EXERCISE DIRECTIONS: Please reproduce the entries below exactly as they stand, but leave the pictures out.

——————————

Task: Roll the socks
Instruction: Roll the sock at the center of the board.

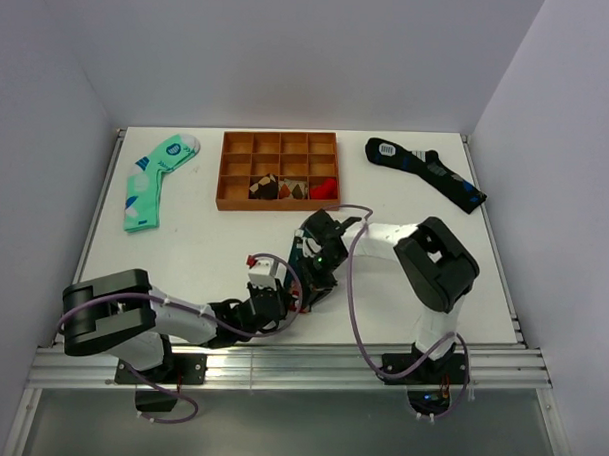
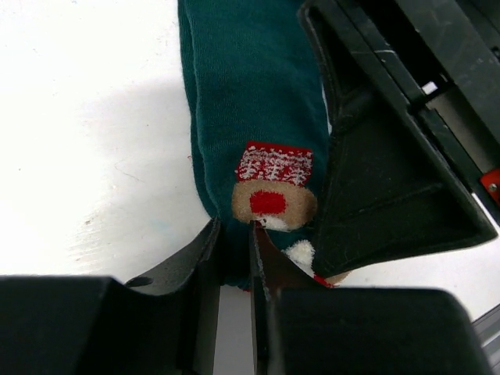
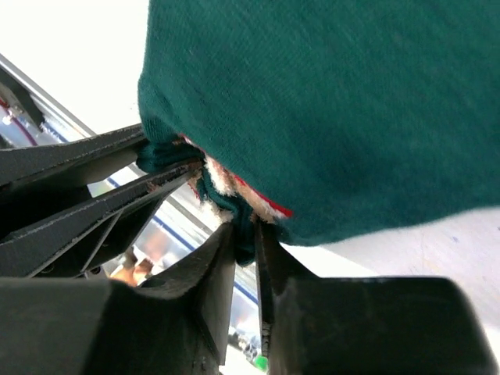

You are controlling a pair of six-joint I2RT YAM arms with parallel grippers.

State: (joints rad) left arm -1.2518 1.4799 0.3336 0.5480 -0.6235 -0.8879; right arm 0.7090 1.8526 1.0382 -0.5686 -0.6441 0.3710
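The socks (image 2: 250, 94), dark teal and seemingly stacked one on the other, lie on the white bench (image 1: 184, 254) near its front edge. They sit between the two arms, well apart from the mint-green sock (image 1: 156, 178), the black sock (image 1: 427, 172) and the brown tray (image 1: 278, 172) at the back. The left fingers (image 2: 199, 266) are clenched on the end of the fabric just below the cartoon figure (image 2: 273, 187), with only a thin fold caught between them. The right fingers (image 3: 207, 273) are clenched too, pinching a bunched bit of that same end where white and red trim peeks out. The two pairs sit just beside each other, nearly touching. The rest of the fabric stretches away from the grip, flat and unrolled. I judge the rolling to be at its very start: the end is seized but no turn appears wound. The next move calls for tipping the pinched end over onto the flat length, with both pairs travelling together so the edge stays even and the fold tight. With the fingers so crowded they could knock one another, and so slim a pinch may slip.
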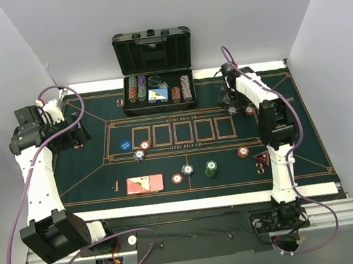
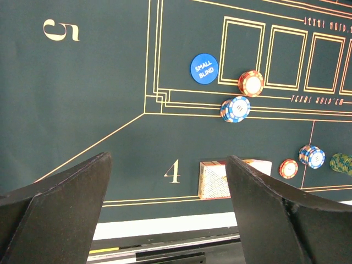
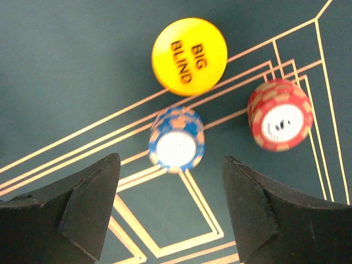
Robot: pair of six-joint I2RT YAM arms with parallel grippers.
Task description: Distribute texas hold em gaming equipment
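A blue chip stack (image 3: 177, 137) is seen between the spread, empty right fingers (image 3: 91, 206), with a yellow disc (image 3: 189, 56) just beyond and a red chip stack (image 3: 279, 115) outside them. Placement here is judged done, so a clean lift away is called for. The left fingers (image 2: 66, 203) are held wide and empty, with cards (image 2: 213, 179) between them.

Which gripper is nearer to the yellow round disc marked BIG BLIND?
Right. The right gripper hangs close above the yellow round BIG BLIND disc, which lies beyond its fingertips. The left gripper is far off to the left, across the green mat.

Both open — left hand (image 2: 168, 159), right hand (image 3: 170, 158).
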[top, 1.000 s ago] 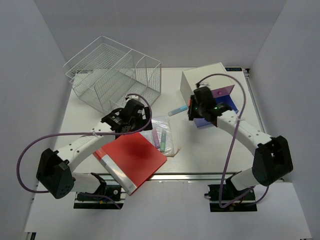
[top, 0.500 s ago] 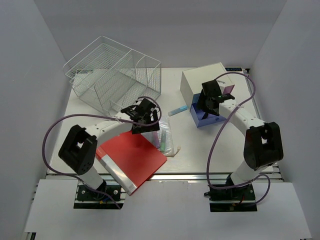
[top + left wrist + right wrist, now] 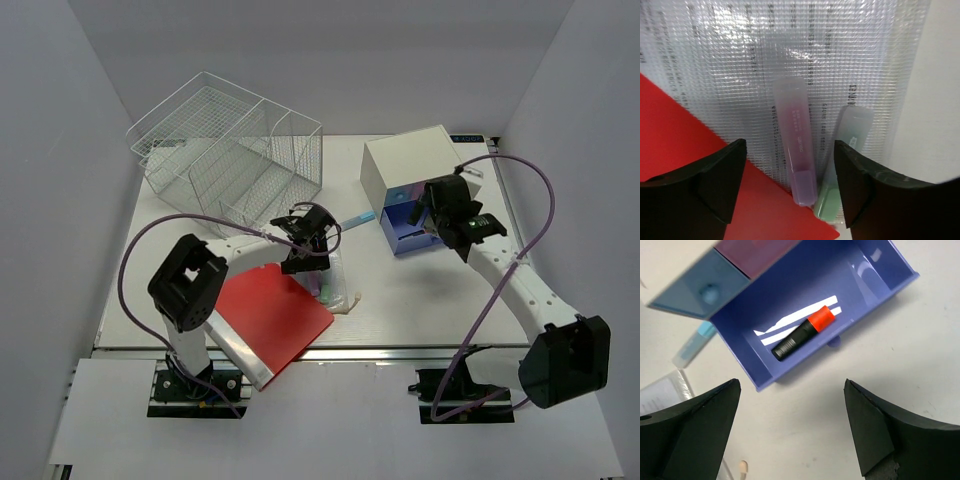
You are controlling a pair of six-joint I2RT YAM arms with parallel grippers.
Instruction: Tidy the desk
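Counter (image 3: 420,290), wide, rigid, fixed, lies under everything. L pincer (image 3: 788,162) gapes empty over purple highlighter (image 3: 797,145), prob. light, slick; grip mid-barrel. R pincer (image 3: 791,390) wide open, empty, above blue drawer (image 3: 790,287).

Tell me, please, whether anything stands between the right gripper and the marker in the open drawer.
Nothing visible does. The right gripper hovers open above the blue drawer, and the black-and-orange marker lies uncovered on its floor. The pink drawer above overhangs only a corner.
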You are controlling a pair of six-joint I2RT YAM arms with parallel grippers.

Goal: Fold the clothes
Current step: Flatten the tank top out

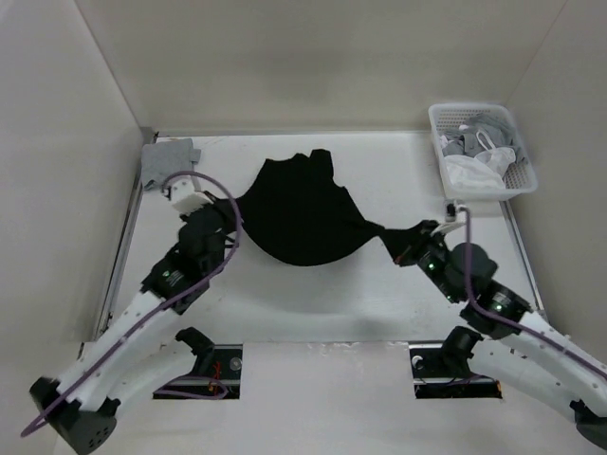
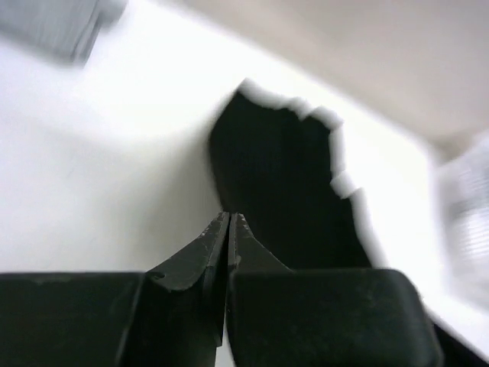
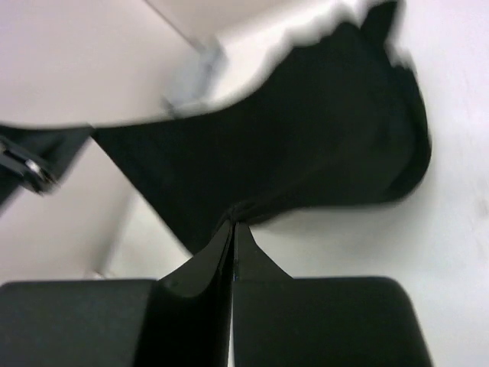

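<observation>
Top external | left gripper clenched on the clothes (black, stretched) | right gripper clenched on opposite edge

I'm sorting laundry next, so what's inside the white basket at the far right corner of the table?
The white basket holds crumpled white and grey garments, heaped together. How many pieces there are, and anything beneath them, is covered and cannot be seen.

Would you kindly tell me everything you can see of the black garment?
The black garment is plain, soft, matte fabric with no marks. It is spread mid-table on the white table, its near edge curved and a bunched part pointing toward the far wall. The left gripper and right gripper pinch its left and right corners, jaws shut, the right corner drawn to a taut point.
</observation>
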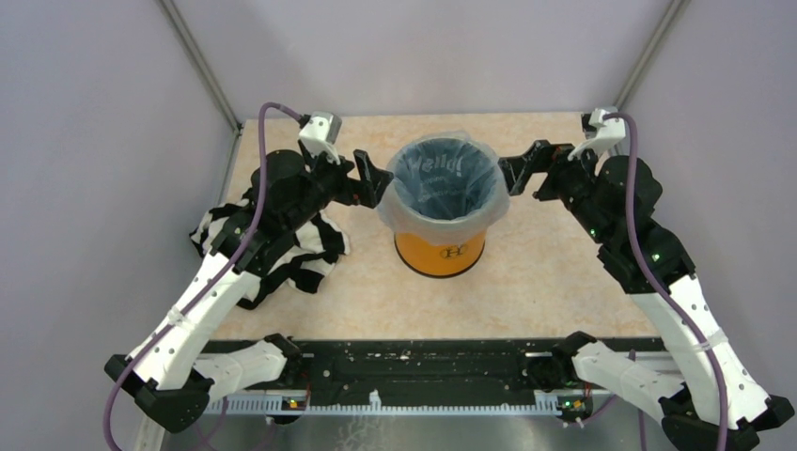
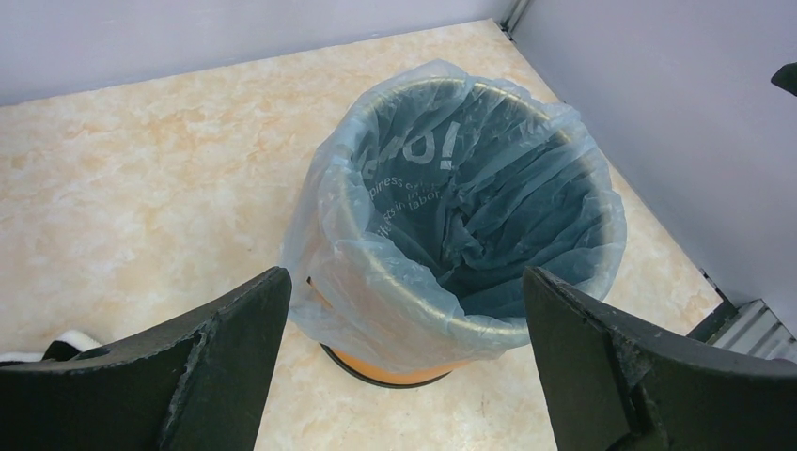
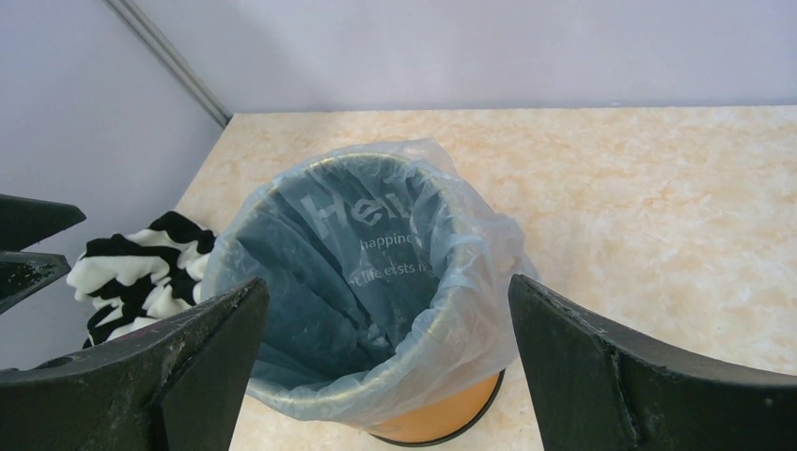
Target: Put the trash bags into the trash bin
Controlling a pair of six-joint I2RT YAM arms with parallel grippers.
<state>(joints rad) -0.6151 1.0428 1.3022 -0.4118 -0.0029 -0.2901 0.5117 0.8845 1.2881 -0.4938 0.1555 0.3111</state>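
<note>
Inside the trash bin [image 1: 440,254], the trash bag [image 1: 442,183] already lines the well, its mouth folded over the rim; left claw [image 1: 379,180] and right claw [image 1: 512,176] flank the bin, each spread apart and empty; the task looks essentially done.

- Cloth [image 1: 310,254]: a black-and-white striped heap at the left middle of the top view, partly covered. It also shows at the lower left of the right wrist view [image 3: 141,272].
- Table [image 1: 554,272]: beige, marbled top.
- Walls [image 1: 94,141]: plain pale lilac on three sides.
- Posts [image 1: 200,66]: grey metal, slanting in from both upper corners.
- Rail [image 1: 423,371]: a black strip along the table's bottom edge.
</note>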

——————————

ANSWER TO THIS EXERCISE:
Task: Roll the socks
Instruction: Roll the sock at the center of the board.


You are controlling a pair of six-joint I2RT YAM arms with parallel grippers.

State: (joints rad) left arm -1.2518 1.4799 0.3336 0.5480 -0.6235 -0.8879; right arm 0.7090 1.8526 1.0382 -0.5686 -0.6441 0.3710
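The socks (image 2: 250, 94), dark teal and seemingly stacked one on the other, lie on the white bench (image 1: 184, 254) near its front edge. They sit between the two arms, well apart from the mint-green sock (image 1: 156, 178), the black sock (image 1: 427, 172) and the brown tray (image 1: 278, 172) at the back. The left fingers (image 2: 199, 266) are clenched on the end of the fabric just below the cartoon figure (image 2: 273, 187), with only a thin fold caught between them. The right fingers (image 3: 207, 273) are clenched too, pinching a bunched bit of that same end where white and red trim peeks out. The two pairs sit just beside each other, nearly touching. The rest of the fabric stretches away from the grip, flat and unrolled. I judge the rolling to be at its very start: the end is seized but no turn appears wound. The next move calls for tipping the pinched end over onto the flat length, with both pairs travelling together so the edge stays even and the fold tight. With the fingers so crowded they could knock one another, and so slim a pinch may slip.
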Robot: pair of six-joint I2RT YAM arms with parallel grippers.
Task description: Distribute texas hold em gaming equipment
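A blue chip stack (image 3: 177, 137) is seen between the spread, empty right fingers (image 3: 91, 206), with a yellow disc (image 3: 189, 56) just beyond and a red chip stack (image 3: 279, 115) outside them. Placement here is judged done, so a clean lift away is called for. The left fingers (image 2: 66, 203) are held wide and empty, with cards (image 2: 213, 179) between them.

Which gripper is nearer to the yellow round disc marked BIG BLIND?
Right. The right gripper hangs close above the yellow round BIG BLIND disc, which lies beyond its fingertips. The left gripper is far off to the left, across the green mat.

Both open — left hand (image 2: 168, 159), right hand (image 3: 170, 158).
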[top, 1.000 s ago] 
[top, 0.500 s ago] 
[top + left wrist + right wrist, now] 
You are controlling a pair of six-joint I2RT YAM arms with parallel grippers.
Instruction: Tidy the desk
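Counter (image 3: 420,290), wide, rigid, fixed, lies under everything. L pincer (image 3: 788,162) gapes empty over purple highlighter (image 3: 797,145), prob. light, slick; grip mid-barrel. R pincer (image 3: 791,390) wide open, empty, above blue drawer (image 3: 790,287).

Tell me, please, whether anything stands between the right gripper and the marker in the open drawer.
Nothing visible does. The right gripper hovers open above the blue drawer, and the black-and-orange marker lies uncovered on its floor. The pink drawer above overhangs only a corner.
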You are controlling a pair of six-joint I2RT YAM arms with parallel grippers.

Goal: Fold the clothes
Current step: Flatten the tank top out


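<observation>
Top external | left gripper clenched on the clothes (black, stretched) | right gripper clenched on opposite edge

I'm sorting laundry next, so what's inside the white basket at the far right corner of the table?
The white basket holds crumpled white and grey garments, heaped together. How many pieces there are, and anything beneath them, is covered and cannot be seen.

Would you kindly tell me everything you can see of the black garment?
The black garment is plain, soft, matte fabric with no marks. It is spread mid-table on the white table, its near edge curved and a bunched part pointing toward the far wall. The left gripper and right gripper pinch its left and right corners, jaws shut, the right corner drawn to a taut point.
</observation>
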Target: Put the trash bags into the trash bin
Controlling a pair of six-joint I2RT YAM arms with parallel grippers.
<state>(joints rad) -0.6151 1.0428 1.3022 -0.4118 -0.0029 -0.2901 0.5117 0.8845 1.2881 -0.4938 0.1555 0.3111</state>
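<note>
Inside the trash bin [image 1: 440,254], the trash bag [image 1: 442,183] already lines the well, its mouth folded over the rim; left claw [image 1: 379,180] and right claw [image 1: 512,176] flank the bin, each spread apart and empty; the task looks essentially done.

- Cloth [image 1: 310,254]: a black-and-white striped heap at the left middle of the top view, partly covered. It also shows at the lower left of the right wrist view [image 3: 141,272].
- Table [image 1: 554,272]: beige, marbled top.
- Walls [image 1: 94,141]: plain pale lilac on three sides.
- Posts [image 1: 200,66]: grey metal, slanting in from both upper corners.
- Rail [image 1: 423,371]: a black strip along the table's bottom edge.
</note>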

The response to this exercise has been given in full.